Vidocq Runtime adopte le vocabulaire d’extensions popularisé par Quarkus, mais l’implémente sur un socle 100 % JDK (CDI Lite via Vauban + Class-File API standard, JEP 484). Cette page définit les termes utilisés dans le reste de la documentation.

Extension

Une extension est un module Maven qui contribue au runtime via la SPI vidocq-runtime-spi. Elle se présente comme :

  • un fragment de bytecode et de configuration injecté dans la séquence de boot ;

  • une ou plusieurs classes annotées @BuildStep qui s’exécutent à la compilation ;

  • éventuellement un ou plusieurs @Recorder qui produisent du bytecode rejoué au démarrage.

Une extension est statique : elle ne charge rien dynamiquement à l’exécution. Tout ce qu’elle apporte est résolu à mvn package.

Build step

Une build step est une méthode annotée @BuildStep dans une extension. Elle :

  • consomme zéro, un ou plusieurs BuildItem en paramètres ;

  • produit un ou plusieurs BuildItem en valeur de retour ou via BuildProducer<T> ;

  • s’exécute à la compilation, dans un graphe topologique calculé par vidocq-runtime-core.

Le moteur d’orchestration garantit qu’une build step ne tourne qu’après la production de ses entrées et avant la consommation de ses sorties. Les paires producteur/consommateur définissent les arêtes du graphe.

BuildItem

Un BuildItem est l’unité d’échange entre build steps. Trois familles :

  • SimpleBuildItem — un seul producer autorisé (ex. JaxRsApplicationBuildItem) ;

  • MultiBuildItem — N producers possibles (ex. BeanBuildItem, ResourceBuildItem) ;

  • SymbolicBuildItem — marqueur de phase sans payload (ex. ApplicationStartBuildItem).

Recorder

Un recorder est une classe annotée @Recorder dont les invocations sont enregistrées plutôt qu’exécutées. À la compilation, chaque appel de méthode sur un recorder est sérialisé sous forme de bytecode invokevirtual dans une classe générée par Class-File API. Au démarrage, ce bytecode est rejoué — sans réflexion, sans proxy.

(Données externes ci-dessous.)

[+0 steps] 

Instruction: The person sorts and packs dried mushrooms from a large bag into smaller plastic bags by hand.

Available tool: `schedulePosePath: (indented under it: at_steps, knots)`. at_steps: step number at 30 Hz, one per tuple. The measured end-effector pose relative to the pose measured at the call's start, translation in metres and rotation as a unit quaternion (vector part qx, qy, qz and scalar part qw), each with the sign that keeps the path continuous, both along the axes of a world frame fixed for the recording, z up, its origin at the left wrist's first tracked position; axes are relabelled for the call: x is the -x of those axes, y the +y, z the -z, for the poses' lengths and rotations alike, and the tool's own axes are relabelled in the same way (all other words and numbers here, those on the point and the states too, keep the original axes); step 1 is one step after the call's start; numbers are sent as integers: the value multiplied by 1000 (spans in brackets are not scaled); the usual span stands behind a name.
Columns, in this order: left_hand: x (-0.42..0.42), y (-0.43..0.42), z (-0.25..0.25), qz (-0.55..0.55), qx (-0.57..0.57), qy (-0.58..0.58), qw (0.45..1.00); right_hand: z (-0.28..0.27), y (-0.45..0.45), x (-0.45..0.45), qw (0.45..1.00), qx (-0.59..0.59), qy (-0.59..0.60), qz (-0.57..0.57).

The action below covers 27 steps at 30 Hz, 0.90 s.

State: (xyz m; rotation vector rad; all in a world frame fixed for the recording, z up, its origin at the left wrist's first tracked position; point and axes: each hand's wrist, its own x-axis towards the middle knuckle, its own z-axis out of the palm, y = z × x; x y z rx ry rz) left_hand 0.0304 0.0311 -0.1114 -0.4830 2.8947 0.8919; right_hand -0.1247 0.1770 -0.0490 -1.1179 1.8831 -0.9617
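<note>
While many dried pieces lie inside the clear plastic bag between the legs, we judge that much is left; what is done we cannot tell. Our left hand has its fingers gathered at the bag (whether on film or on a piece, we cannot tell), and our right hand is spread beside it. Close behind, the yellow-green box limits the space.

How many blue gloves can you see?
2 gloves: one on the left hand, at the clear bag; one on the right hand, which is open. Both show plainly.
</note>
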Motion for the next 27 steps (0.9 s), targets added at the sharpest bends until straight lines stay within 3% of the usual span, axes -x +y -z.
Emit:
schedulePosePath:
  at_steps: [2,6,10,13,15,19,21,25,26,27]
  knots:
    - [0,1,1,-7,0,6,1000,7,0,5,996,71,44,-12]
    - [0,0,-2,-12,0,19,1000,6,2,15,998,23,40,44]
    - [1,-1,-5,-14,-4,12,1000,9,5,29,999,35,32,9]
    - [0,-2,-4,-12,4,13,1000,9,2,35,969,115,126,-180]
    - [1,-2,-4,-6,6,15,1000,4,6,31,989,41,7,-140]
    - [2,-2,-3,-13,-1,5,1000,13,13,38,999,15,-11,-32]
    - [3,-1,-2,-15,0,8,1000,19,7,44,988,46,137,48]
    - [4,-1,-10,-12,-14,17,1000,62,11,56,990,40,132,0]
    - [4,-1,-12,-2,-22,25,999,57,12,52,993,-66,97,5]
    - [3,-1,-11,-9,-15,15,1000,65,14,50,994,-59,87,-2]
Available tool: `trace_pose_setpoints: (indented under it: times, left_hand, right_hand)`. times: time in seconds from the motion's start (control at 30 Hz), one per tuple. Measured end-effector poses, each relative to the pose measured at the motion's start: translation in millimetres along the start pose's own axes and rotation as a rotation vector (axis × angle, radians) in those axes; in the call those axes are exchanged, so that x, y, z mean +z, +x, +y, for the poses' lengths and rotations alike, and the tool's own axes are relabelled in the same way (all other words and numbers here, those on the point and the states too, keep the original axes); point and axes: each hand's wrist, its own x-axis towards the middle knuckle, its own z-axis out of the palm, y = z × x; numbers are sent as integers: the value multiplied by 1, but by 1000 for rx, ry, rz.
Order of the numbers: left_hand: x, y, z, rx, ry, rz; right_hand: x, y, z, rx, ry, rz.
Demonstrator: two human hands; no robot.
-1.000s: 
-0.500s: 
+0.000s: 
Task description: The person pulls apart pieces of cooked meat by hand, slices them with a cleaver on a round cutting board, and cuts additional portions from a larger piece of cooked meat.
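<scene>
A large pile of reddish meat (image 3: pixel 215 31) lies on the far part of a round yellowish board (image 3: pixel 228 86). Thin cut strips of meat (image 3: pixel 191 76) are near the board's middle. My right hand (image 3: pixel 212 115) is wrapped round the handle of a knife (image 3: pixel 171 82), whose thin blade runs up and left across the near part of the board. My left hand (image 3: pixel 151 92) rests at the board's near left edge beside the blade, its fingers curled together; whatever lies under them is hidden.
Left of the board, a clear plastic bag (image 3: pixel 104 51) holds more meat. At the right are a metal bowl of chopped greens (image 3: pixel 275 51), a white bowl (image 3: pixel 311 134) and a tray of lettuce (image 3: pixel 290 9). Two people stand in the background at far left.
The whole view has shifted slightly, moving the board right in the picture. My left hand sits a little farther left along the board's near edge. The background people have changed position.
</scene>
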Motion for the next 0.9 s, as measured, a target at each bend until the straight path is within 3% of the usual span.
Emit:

Les recorders distinguent deux phases :

  • @Record(STATIC_INIT) — exécuté tôt, dans le bloc statique de la classe générée ;

  • @Record(RUNTIME_INIT) — exécuté au démarrage, après la lecture de la configuration externe.

Lifecycle phase

La séquence de boot Vidocq Runtime comporte cinq phases ordonnancées :

  1. Config — résolution des sources MicroProfile Config, surcharge externe.

  2. Extensions init — chaque extension reçoit ExtensionContext et publie ses BuildItem runtime.

  3. CDI start — Vauban démarre le BeanManager (les beans ont déjà été indexés au build).

  4. Transport bind — Chappe ouvre les listeners HTTP/1.1, H2, H3 selon la config.

  5. Routes register — Cassini et Foy enregistrent ressources REST et servlets ; Mansart ouvre le pool JDBC.

Différences notables avec Quarkus

Aspect Quarkus Vidocq Runtime

CDI runtime

ArC (custom)

Vauban (CDI 4.1 Lite, TCK 774/774)

Génération bytecode

Gizmo (ASM)

Class-File API JDK (JEP 484)

Transport HTTP

Vert.x

Chappe sur virtual threads

JSON

Jackson

Champollion (JSON-B 3.0)

Persistence

Hibernate ORM/Reactive

Mansart (Jakarta Data 1.0 + JDBC)

JDK minimum

17

25 (LTS)

JPMS natif

Non

Oui — module-info.java partout

Composition des six briques

Vidocq Runtime n’invente aucun runtime ; il compose les six briques fondatrices. Une extension vidocq-runtime-cassini-rest-extension enregistre par exemple un build step qui :

  • consomme CdiBeanIndexBuildItem produit par vidocq-runtime-vauban-extension ;

  • déclenche la génération du routage statique de Cassini ;

  • produit HttpRouteBuildItem consommé par vidocq-runtime-chappe-webserver-extension.

C’est cette grammaire de BuildItem qui rend l’écosystème homogène alors que chaque brique reste autonome dans son propre repo.